Several leading corporates are planning to postpone their plans to tap the debt market till a new benchmark interest rate emerges.

The current benchmark for an AAA five-year paper is 14.5 per cent the rate at which Reliance raised Rs 140 crore. However, corporates trying to raise funds at these rates are facing resistance from banks, which are the main investors.

At least two major players, Indian Rayon and Indian Petrochemicals Corp Ltd (IPCL) have decided not to tap the market immediately, said merchant bankers. Indian Rayon plans to wait for some more time before entering the market despite having hiked the coupon rate from 14.25 per cent to 14.5 per cent.

IPCL was earlier planning a price band of 13.75 per cent and 14.25 per cent. Given the interest rate scenario, it has stuck to 14.25 per cent. However, a merchant banker revealed that IPCL is now thinking of restructuring its instrument.

The players are apprehensive that their issues will meet the same fate as the IDBIs. There is strong resistance to the existing rates from some banks, said a source. After finely pricing its issue at 13.5 per cent, the development bank could mop up only Rs 300 crore against an issue size of Rs 1,000 crore.
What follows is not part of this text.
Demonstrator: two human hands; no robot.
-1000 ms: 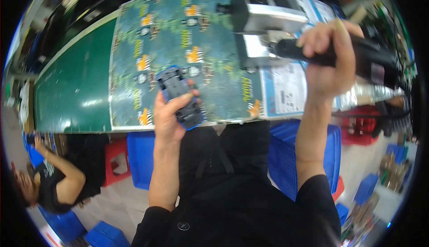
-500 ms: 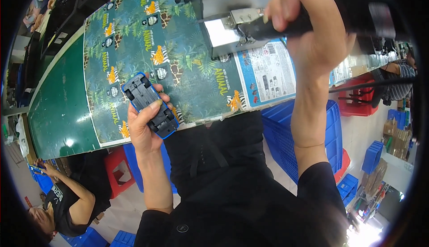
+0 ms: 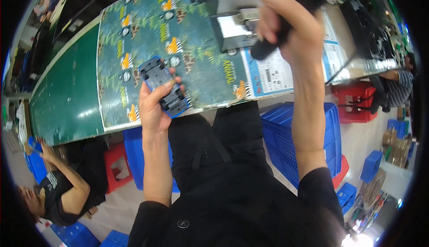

Other bankers said they are unwilling to bet on long term money at 14.5 per cent as short term interest rates are likely to firm up shortly. In fact, a rate of 14.5 per cent gives most banks very little margin. For instance, banks have to pay around 12 per cent on their long term deposits. If one adds the cash reserve ratio burden, the liability cost goes up to more than 13 per cent, leaving a very thin spread.